▶ [Task description]
Your answer should be the lines of the data below that contain "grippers".

▶ [Provided material]
----

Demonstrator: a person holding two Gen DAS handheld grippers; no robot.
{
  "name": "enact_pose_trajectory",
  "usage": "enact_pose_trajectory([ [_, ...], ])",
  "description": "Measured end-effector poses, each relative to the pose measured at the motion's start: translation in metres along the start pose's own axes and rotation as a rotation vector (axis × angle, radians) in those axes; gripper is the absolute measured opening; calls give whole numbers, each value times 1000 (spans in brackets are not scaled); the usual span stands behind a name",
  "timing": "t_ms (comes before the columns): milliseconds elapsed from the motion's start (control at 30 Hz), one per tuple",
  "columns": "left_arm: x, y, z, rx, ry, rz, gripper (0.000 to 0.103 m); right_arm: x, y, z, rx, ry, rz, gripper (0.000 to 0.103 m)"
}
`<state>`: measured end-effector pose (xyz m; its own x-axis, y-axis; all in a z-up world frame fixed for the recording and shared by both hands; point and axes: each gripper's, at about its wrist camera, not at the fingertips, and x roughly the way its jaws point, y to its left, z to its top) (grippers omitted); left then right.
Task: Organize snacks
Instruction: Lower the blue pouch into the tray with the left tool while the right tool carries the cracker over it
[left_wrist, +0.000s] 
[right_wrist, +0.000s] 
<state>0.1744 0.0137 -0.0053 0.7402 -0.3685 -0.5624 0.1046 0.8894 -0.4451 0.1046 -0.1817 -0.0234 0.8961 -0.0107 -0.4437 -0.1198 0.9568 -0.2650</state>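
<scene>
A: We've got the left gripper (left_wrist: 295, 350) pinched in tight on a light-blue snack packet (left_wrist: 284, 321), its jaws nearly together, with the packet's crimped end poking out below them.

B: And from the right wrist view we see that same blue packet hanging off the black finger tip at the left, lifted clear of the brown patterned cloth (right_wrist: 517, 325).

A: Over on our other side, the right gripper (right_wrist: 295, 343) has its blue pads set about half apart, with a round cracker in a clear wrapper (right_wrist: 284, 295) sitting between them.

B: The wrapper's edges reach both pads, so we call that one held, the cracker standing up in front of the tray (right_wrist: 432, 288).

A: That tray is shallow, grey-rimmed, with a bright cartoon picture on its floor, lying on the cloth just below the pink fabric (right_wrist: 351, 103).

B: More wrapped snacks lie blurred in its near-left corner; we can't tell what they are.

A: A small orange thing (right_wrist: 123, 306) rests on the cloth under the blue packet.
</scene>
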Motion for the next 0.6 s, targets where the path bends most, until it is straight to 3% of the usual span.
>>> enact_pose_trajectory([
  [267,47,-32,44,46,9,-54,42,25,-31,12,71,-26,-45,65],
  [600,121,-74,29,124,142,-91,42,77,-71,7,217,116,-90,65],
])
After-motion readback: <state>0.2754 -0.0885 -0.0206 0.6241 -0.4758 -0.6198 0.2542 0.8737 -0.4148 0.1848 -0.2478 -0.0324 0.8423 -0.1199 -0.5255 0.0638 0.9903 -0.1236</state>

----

▶ [Task output]
Demonstrator: a person holding two Gen DAS handheld grippers; no robot.
`<state>`: measured end-effector pose (xyz m; its own x-axis, y-axis; all in a z-up world frame fixed for the recording and shared by both hands; point and axes: each gripper's, at about its wrist camera, not at the fingertips, and x roughly the way its jaws point, y to its left, z to its top) (grippers omitted); left then right.

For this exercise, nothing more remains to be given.